### [Task goal]
Among the entries that follow, find every line with the word "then" and list it.

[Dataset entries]
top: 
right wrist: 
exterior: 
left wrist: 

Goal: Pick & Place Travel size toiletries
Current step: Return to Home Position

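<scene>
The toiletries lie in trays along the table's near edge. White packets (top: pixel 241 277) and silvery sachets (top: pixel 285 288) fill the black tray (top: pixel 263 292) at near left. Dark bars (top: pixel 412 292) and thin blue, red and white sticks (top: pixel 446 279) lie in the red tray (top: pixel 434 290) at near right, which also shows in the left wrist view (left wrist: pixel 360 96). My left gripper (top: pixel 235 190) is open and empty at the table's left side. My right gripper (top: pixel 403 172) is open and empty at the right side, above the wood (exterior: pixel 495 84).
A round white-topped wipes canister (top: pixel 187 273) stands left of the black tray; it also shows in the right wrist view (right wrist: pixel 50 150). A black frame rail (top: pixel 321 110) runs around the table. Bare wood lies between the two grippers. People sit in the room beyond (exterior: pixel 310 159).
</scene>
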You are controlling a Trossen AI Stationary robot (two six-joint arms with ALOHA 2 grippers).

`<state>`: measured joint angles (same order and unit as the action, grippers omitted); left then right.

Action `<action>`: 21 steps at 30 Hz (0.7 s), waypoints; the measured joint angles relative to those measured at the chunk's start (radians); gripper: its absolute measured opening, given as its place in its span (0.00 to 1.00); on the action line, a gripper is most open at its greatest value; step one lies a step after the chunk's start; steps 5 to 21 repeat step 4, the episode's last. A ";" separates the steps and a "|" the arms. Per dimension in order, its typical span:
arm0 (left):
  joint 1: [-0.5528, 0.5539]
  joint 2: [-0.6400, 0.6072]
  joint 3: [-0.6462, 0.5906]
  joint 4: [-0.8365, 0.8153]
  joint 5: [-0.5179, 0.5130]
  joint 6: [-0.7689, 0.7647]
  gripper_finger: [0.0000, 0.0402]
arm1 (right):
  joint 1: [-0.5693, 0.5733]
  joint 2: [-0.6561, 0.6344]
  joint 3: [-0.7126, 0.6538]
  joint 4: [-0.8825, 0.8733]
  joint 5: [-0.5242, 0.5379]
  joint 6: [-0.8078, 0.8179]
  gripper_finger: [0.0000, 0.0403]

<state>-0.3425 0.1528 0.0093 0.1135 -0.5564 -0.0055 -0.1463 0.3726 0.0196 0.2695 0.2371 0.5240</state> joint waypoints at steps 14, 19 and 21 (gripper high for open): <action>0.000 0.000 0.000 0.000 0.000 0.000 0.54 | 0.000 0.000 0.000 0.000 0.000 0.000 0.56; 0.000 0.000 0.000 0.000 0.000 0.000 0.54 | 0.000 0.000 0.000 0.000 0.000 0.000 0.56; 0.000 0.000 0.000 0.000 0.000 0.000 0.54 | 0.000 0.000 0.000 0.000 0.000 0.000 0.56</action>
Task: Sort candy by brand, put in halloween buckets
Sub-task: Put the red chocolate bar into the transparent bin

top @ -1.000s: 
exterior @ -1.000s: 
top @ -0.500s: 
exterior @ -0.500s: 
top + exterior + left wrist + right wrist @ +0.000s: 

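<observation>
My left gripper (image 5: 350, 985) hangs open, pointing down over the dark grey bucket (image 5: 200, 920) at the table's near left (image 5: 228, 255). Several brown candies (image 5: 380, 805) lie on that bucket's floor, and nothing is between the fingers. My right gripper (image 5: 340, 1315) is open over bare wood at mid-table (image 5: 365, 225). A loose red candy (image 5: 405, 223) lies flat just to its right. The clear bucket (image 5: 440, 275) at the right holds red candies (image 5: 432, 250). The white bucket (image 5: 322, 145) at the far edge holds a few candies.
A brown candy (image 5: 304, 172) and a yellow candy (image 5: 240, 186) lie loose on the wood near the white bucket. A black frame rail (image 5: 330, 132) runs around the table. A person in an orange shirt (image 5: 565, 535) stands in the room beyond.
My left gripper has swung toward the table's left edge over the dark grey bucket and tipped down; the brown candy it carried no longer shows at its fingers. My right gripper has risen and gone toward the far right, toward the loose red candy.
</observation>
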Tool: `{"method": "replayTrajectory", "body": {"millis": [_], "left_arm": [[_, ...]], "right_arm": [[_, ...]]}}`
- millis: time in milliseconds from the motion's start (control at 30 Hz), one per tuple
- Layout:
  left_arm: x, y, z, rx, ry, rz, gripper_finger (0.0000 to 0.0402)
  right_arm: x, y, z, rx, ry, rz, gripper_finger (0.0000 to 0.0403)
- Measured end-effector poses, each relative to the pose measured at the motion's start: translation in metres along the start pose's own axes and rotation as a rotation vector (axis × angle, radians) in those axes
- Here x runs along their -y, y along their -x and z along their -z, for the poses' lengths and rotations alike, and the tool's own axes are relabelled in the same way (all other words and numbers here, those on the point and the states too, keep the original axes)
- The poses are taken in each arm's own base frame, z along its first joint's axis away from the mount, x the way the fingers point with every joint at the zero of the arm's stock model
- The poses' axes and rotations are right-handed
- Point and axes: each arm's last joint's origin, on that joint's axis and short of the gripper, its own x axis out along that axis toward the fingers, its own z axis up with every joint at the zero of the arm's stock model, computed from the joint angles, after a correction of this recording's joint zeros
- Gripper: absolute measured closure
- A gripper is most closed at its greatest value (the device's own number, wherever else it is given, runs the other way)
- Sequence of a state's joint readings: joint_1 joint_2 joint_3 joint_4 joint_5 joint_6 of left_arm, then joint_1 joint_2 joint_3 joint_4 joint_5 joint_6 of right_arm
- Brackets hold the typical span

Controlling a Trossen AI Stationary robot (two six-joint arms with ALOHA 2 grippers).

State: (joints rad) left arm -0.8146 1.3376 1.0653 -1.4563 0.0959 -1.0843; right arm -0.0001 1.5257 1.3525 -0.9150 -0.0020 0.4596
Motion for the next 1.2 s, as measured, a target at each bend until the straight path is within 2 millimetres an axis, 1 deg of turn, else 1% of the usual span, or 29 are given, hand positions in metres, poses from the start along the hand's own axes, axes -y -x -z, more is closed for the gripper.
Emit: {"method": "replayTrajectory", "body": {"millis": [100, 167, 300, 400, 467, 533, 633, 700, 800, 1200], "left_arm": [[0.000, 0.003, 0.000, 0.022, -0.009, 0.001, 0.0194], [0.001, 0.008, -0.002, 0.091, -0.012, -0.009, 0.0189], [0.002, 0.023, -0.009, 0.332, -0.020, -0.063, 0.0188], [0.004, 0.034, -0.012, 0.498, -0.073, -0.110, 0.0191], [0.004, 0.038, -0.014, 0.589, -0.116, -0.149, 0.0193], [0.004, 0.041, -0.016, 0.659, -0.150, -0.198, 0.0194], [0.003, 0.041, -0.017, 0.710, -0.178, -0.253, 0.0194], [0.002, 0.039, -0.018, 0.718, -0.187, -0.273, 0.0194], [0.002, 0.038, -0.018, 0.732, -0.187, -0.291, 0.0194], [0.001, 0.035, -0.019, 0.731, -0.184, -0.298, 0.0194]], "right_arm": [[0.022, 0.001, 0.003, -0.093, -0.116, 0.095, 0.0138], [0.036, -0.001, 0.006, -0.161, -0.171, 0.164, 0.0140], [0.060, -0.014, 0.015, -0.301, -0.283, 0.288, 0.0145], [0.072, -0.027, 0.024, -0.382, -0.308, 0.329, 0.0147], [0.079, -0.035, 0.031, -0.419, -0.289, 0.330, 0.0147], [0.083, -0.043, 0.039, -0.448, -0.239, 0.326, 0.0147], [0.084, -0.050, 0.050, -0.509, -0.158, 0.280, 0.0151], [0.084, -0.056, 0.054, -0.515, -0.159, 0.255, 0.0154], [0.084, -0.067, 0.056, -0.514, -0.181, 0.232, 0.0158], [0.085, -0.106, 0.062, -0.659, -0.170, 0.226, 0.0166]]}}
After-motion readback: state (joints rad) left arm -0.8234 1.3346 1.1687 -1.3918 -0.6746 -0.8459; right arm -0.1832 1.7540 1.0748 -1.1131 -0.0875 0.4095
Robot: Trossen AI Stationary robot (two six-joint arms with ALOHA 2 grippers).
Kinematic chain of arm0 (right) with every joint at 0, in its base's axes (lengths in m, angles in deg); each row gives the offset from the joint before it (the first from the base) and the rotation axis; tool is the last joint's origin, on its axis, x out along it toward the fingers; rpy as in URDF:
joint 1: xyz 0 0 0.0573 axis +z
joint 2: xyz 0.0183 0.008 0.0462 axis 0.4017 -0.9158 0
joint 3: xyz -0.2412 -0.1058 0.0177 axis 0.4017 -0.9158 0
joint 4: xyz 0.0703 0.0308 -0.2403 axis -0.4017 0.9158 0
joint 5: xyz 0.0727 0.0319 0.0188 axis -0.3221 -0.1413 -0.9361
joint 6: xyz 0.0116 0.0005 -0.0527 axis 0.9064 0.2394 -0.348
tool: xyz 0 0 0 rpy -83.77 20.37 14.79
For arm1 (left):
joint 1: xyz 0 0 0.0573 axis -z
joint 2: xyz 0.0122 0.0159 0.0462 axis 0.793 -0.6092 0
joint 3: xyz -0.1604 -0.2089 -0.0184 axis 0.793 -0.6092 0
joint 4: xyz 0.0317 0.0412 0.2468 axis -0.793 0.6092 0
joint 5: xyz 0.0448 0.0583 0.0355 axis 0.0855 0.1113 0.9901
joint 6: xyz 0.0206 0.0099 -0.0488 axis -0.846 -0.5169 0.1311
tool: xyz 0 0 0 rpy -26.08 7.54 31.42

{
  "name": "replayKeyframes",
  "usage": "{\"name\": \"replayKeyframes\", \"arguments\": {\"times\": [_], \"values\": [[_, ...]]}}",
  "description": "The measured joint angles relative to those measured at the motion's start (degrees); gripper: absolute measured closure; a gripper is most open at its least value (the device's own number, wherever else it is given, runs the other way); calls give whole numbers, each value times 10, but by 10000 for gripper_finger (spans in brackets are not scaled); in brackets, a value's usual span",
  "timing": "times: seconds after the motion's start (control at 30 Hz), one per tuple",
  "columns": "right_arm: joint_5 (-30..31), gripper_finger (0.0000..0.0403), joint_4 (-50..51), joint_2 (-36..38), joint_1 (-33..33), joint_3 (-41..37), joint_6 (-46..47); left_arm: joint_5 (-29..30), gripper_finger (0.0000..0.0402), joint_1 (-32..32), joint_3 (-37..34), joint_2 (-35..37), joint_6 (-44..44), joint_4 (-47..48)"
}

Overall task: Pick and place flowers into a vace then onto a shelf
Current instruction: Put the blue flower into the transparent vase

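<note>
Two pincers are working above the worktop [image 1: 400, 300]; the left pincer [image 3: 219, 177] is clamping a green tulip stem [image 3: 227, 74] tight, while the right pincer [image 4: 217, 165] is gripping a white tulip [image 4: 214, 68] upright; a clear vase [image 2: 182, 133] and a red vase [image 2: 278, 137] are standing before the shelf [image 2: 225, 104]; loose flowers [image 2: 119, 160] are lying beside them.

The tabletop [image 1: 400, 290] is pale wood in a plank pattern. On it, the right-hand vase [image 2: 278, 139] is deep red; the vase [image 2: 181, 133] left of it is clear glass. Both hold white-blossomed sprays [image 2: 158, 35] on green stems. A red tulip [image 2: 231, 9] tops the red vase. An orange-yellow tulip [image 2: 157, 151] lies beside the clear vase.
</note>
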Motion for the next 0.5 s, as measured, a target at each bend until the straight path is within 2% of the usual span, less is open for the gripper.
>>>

### [Result of the task]
`<state>`: measured joint angles (same order and unit as the action, grippers omitted); left then right.
- Sequence of a state's joint readings: joint_1 joint_2 joint_3 joint_4 joint_5 joint_6 of left_arm, then joint_1 joint_2 joint_3 joint_4 joint_5 joint_6 of right_arm
Overall task: Pick and place flowers into a vace then onto a shelf

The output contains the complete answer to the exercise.